AI Risks in the Risk Industry
Introduction
Everywhere, from online communities, conventions, and boardrooms, people are talking about AI. There is clearly a tremendous amount of hype around what is an impressive technology. The advent of Large Language Models and improvements to machine learning present a wealth of opportunities. Despite the vast amount of capital flowing through this industry many areas remain surprisingly antiquated and ripe for innovation.
But, at the risk of being labelled a luddite, I am here to convince you that there are considerable risks which need to be understood. The table saw was a revolutionary invention, but I can’t help but wonder how many people were forced to live their lives with less than 10 fingers due to a lack of proper safeguards. My dad is one of those people, with 9.8.
Beware of Techbros
When Teflon was invented, many people sought to find applications for this new chemical and applied it to everything from fabrics, fishing lines, pens, and bullets. None of these proved to be commercially viable until a French Engineer’s wife used it on a frying pan. When new technology is released on the world, there will be lines of people who seek to repackage it and seek a problem it can solve. But often, these individuals try to solve a problem which they have little to no understanding. When I see individuals or companies building out AI tools for insurance where they have little or no experience, I can’t help but imagine what risks were not considered or misunderstood.
This approach is backwards in nature and a lazy form of innovation. So, instead of listening to the engineer who thinks fishing poles need to be nonstick, we should be listening to our wives, or in our case our agents, underwriters, and adjusters.
The Risks
Unknown and Unintended Results
Given the complexity of many LLM’s in use, often, no one can determine precisely what specific output will result from a specific input. A fascinating and worrisome feature of LLM’s is that there can even be any number of outputs based on the same input. While this is useful in some contexts, like using them for brainstorming, it is less than ideal if we do not want variance in our output, such as in communications related to policies or claims.
A more common concern (understandably) is hallucinations. This is where a model partially or completely fabricates facts and presents them as the output. What makes this worse is that, while fabricated, they often are still quite convincing and don’t easily catch a user’s scrutiny. In the US District Court of the Southern District of New York during the case of Mata v. Avianca, Inc. an attorney on Mata’s side presented case law prepared by an LLM. Unfortunately, said case law did not exist. This example highlights perfectly the risks of these hallucinations. No carrier wants to be forced to explain to regulators why a policy cancellation went out citing fabricated reasoning.
Intellectual Atrophy
After the last point, you may be thinking “users just need to know that they still need to double check the results”. Correct, but this point misses two considerations. First, most people quickly determine whether they trust a product or not. Either they don’t trust it and don’t use it, or they trust it and replace their own decision making with that of the model. Thus, proper output review is likely to be neglected.

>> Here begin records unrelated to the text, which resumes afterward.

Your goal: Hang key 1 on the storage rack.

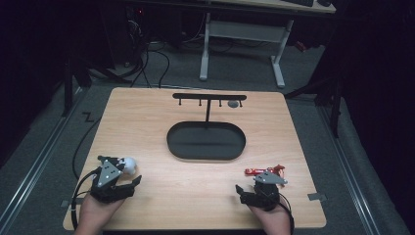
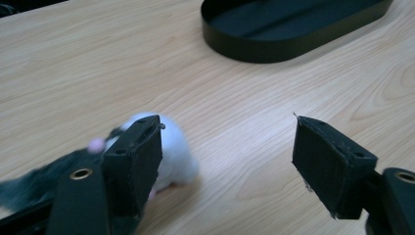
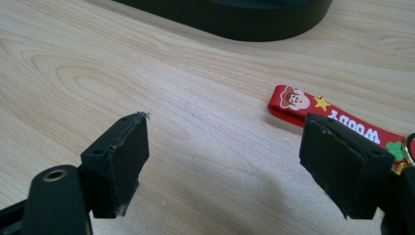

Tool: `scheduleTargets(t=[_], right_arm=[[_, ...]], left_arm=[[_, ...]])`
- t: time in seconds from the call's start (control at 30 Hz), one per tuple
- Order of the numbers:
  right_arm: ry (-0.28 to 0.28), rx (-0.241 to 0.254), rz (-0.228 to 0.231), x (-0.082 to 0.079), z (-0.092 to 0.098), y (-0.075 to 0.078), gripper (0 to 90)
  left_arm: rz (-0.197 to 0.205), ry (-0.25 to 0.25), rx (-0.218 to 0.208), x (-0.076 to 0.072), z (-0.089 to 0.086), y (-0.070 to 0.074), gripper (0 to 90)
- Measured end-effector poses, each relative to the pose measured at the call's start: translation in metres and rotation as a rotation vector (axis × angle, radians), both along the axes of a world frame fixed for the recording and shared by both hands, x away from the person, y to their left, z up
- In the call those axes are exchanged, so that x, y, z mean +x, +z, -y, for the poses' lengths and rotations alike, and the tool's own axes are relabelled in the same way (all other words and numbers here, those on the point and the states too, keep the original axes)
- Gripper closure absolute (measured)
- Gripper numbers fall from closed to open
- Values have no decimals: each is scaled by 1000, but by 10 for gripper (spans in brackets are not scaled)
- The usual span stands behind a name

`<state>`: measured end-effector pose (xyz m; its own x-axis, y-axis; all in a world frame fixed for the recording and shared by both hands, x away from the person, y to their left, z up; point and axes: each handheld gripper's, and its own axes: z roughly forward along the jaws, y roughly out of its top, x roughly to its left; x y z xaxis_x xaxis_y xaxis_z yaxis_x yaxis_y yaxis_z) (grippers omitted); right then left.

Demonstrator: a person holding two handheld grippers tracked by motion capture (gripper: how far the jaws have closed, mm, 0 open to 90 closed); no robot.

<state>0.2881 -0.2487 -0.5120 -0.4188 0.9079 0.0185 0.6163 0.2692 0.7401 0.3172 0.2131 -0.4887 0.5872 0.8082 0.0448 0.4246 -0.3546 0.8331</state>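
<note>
Left gripper (image 2: pixel 227 161) jaws wide, empty; white plush toy (image 2: pixel 171 152) lower left, outside left jaw, may get shoved. Right gripper (image 3: pixel 222 161) wide, empty; red strap (image 3: pixel 323 115) right, partly behind jaw, may slide.

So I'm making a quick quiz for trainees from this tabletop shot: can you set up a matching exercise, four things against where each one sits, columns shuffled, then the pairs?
Things:
1. white plush toy
2. red strap
3. black oval tray
4. black hook rack

Places:
A. middle of the table
B. by the right gripper, on the wood
C. standing at the far side of the tray
D. by the left gripper, outside its open jaws

Pairs: 1-D, 2-B, 3-A, 4-C
</note>
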Motion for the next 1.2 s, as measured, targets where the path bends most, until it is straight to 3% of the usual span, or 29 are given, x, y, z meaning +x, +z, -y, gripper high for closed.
scheduleTargets(t=[0.1, 0.37, 0.6, 0.93, 1.2], right_arm=[[7, -7, -12, 0, -2, 1, 201], [17, -32, -52, 0, -4, 0, 215], [15, -27, -93, 1, -2, 2, 215], [19, -59, -133, 4, -7, 5, 223], [5, -54, -184, 11, -6, 14, 218]], left_arm=[[0, -20, -13, 3, 10, 1, 270], [0, -63, 6, 3, 26, -2, 273], [-1, -79, 14, 0, 31, -8, 277], [18, -132, 87, -5, 37, -16, 275], [17, -149, 79, -6, 34, -20, 269]])
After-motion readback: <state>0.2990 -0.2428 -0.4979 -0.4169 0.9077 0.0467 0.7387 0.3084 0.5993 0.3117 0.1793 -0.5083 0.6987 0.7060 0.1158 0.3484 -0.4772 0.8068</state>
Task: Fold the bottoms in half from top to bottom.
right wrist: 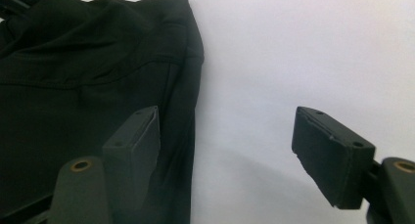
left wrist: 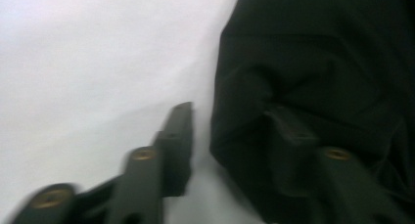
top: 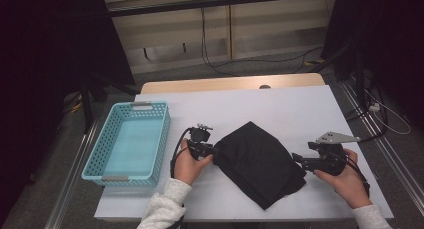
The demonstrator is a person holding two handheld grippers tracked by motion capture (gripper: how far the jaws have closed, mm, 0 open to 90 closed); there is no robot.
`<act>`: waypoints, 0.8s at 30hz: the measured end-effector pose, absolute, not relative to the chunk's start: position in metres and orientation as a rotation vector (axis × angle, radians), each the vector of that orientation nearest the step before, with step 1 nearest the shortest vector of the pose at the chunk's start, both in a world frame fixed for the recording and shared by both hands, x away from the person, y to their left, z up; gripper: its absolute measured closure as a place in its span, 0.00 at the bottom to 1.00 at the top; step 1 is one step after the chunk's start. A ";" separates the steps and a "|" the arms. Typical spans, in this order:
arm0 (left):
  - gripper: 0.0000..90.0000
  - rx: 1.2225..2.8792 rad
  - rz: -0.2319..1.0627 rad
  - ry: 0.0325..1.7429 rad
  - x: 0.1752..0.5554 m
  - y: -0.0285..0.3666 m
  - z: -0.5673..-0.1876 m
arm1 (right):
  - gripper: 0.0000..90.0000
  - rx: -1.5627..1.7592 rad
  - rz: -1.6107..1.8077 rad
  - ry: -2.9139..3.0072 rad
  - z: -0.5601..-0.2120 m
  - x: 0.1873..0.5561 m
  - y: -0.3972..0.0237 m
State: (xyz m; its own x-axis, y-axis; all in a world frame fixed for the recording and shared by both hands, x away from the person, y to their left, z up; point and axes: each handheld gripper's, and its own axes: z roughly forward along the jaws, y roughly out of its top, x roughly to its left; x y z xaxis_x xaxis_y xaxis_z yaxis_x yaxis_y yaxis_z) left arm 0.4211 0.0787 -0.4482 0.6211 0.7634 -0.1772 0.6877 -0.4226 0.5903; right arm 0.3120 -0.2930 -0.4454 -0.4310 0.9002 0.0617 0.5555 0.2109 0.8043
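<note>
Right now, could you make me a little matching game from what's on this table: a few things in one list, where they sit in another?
Things:
1. basket
2. black cloth
3. left gripper
4. right gripper

Places or states:
A. folded, in the middle of the table
B. at the cloth's right edge, jaws wide
C. turquoise, at the table's left edge
D. at the cloth's left edge

Pairs: 1-C, 2-A, 3-D, 4-B

A white worktop [top: 300, 109] stands on grey carpet [top: 260, 69] before a beige wall [top: 270, 24], black cables [top: 210, 49] trailing down it.
</note>
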 end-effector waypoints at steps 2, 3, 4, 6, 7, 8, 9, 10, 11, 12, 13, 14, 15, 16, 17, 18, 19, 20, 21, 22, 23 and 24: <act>0.88 2.192 0.078 1.152 0.425 0.083 -0.448 | 0.29 1.349 1.097 2.070 -0.446 0.312 -0.292; 0.89 2.183 0.070 1.155 0.427 0.084 -0.449 | 0.29 1.342 1.100 2.075 -0.446 0.312 -0.292; 0.90 2.170 0.055 1.162 0.429 0.086 -0.447 | 0.29 1.342 1.100 2.073 -0.446 0.312 -0.291; 0.92 2.163 0.040 1.169 0.431 0.088 -0.446 | 0.29 1.343 1.100 2.072 -0.446 0.312 -0.291; 0.92 2.150 0.032 1.175 0.434 0.090 -0.446 | 0.29 1.336 1.108 2.073 -0.445 0.312 -0.291; 0.92 2.149 0.033 1.175 0.436 0.092 -0.444 | 0.29 1.336 1.108 2.073 -0.445 0.312 -0.291; 0.93 2.149 0.042 1.182 0.438 0.094 -0.443 | 0.29 1.337 1.106 2.072 -0.445 0.312 -0.291; 0.93 2.143 0.042 1.187 0.440 0.096 -0.442 | 0.29 1.341 1.106 2.073 -0.445 0.312 -0.291; 0.94 2.136 0.031 1.192 0.446 0.101 -0.442 | 0.29 1.341 1.110 2.073 -0.446 0.312 -0.291; 0.94 2.136 0.031 1.192 0.446 0.101 -0.442 | 0.29 1.341 1.110 2.073 -0.446 0.312 -0.291; 0.94 2.120 0.039 1.206 0.452 0.105 -0.442 | 0.28 1.345 1.104 2.070 -0.446 0.311 -0.290; 0.94 2.120 0.039 1.206 0.452 0.105 -0.442 | 0.28 1.345 1.104 2.070 -0.446 0.311 -0.290; 0.94 2.112 0.046 1.210 0.455 0.107 -0.442 | 0.28 1.343 1.108 2.070 -0.447 0.312 -0.288; 0.94 2.108 0.051 1.218 0.458 0.109 -0.443 | 0.28 1.343 1.108 2.070 -0.447 0.312 -0.288; 0.94 2.103 0.055 1.227 0.461 0.111 -0.443 | 0.28 1.346 1.105 2.072 -0.447 0.312 -0.287; 0.94 2.101 0.066 1.225 0.462 0.112 -0.443 | 0.26 1.345 1.104 2.072 -0.448 0.312 -0.285; 0.93 2.093 0.091 1.228 0.463 0.113 -0.444 | 0.25 1.350 1.110 2.070 -0.448 0.312 -0.282; 0.87 2.084 0.124 1.232 0.462 0.112 -0.444 | 0.25 1.351 1.121 2.068 -0.448 0.313 -0.280; 0.79 2.087 0.147 1.234 0.461 0.112 -0.444 | 0.25 1.350 1.124 2.067 -0.449 0.313 -0.276; 0.71 2.078 0.157 1.240 0.459 0.111 -0.444 | 0.24 1.351 1.127 2.071 -0.450 0.313 -0.272; 0.63 2.066 0.164 1.249 0.459 0.111 -0.442 | 0.24 1.344 1.133 2.079 -0.451 0.314 -0.267; 0.50 2.078 0.207 1.244 0.457 0.113 -0.439 | 0.24 1.338 1.141 2.104 -0.453 0.315 -0.257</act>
State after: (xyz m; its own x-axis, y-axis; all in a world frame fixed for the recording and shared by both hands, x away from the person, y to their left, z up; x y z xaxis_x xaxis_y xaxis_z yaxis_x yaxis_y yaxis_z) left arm 0.4568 0.1127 -0.4386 0.5266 0.8247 -0.2060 0.7135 -0.2970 0.6346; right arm 0.3150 -0.2571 -0.4527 -0.4641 0.8810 0.0917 0.5574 0.2100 0.8032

The next point pertains to these trusting individuals. There are numerous scientific studies demonstrating that various technologies impede our ability to perform the task without them. Spellcheck makes us worse at spelling, GPS degrades our sense of navigation, and calculators make us worse at arithmetic. This doesn’t mean that we are worse off without these technologies. However, when we implement AI as a solution for general problem solving, we risk far more than an inability to mentally calculate a 20% tip at dinner.
Can we trust employees to critically evaluate the output of an AI when they used AI to initially get to the answer?
Hacking Used to be Hard
SQL injection is a method used by hackers to exploit systems allowing them to access data which is not intended to be accessible to the public. They feed cleverly crafted SQL statements into some interface which circumvents the limited intended information which would be provided. There are many techniques like this, known as code injection techniques. Normally, someone with a strong understanding of coding concepts would devise statements like these to exploit vulnerable systems.
If a malicious actor is interacting with an LLM they don’t need to know coding concepts to exploit vulnerabilities. These range from comically simple to intricately drafted prompts. Some examples are asking a model to ignore its prompt template, simply rephrasing a malicious request in an unorthodox manner, or hiding instructions from a human user who inadvertently enters them into an LLM.
In this last method, imagine an agent receives an email from a malicious actor requesting a new policy. The agent feeds this email into an AI underwriting tool to obtain a quote not realizing that there are tiny white font sentences prompting the model to exclude certain pricing features which may apply to them or to send them information which they are not authorized to have.
Conclusion
I frequently use AI tools and believe they will improve many aspects of our lives. But a lot of the discussion around AI makes it sound like magic. It’s not magic. It’s not intelligent. So, I encourage the industry to utilize it, but to consider the risks. Don’t be the French engineer, slapping Teflon on any random product and don’t be like my dad, forced to bear the price of hasty decision making.